→ Task requirements: A verbatim repetition of the data below is requested, without images.
=== Section Start ===
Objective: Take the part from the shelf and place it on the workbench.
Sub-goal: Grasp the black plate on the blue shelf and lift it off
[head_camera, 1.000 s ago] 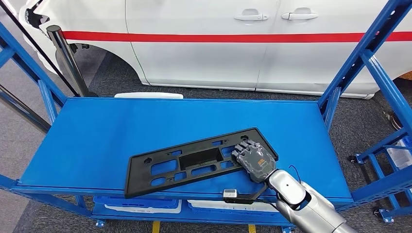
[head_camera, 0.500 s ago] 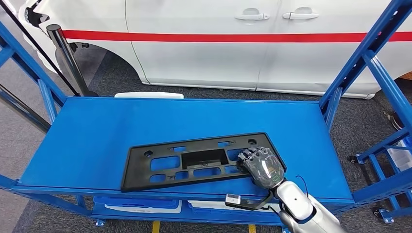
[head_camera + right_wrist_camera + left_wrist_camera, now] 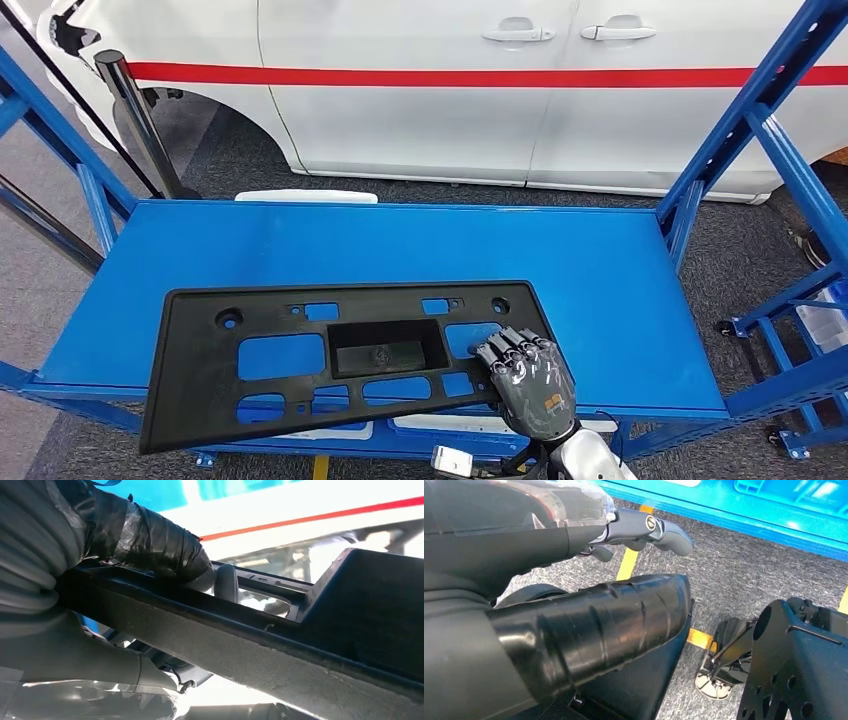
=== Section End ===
→ Response box:
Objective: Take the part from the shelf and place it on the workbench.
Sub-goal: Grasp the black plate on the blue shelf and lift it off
[head_camera, 1.000 s ago] 
[head_camera, 0.500 s ago] 
[head_camera + right_wrist_camera + left_wrist_camera, now] 

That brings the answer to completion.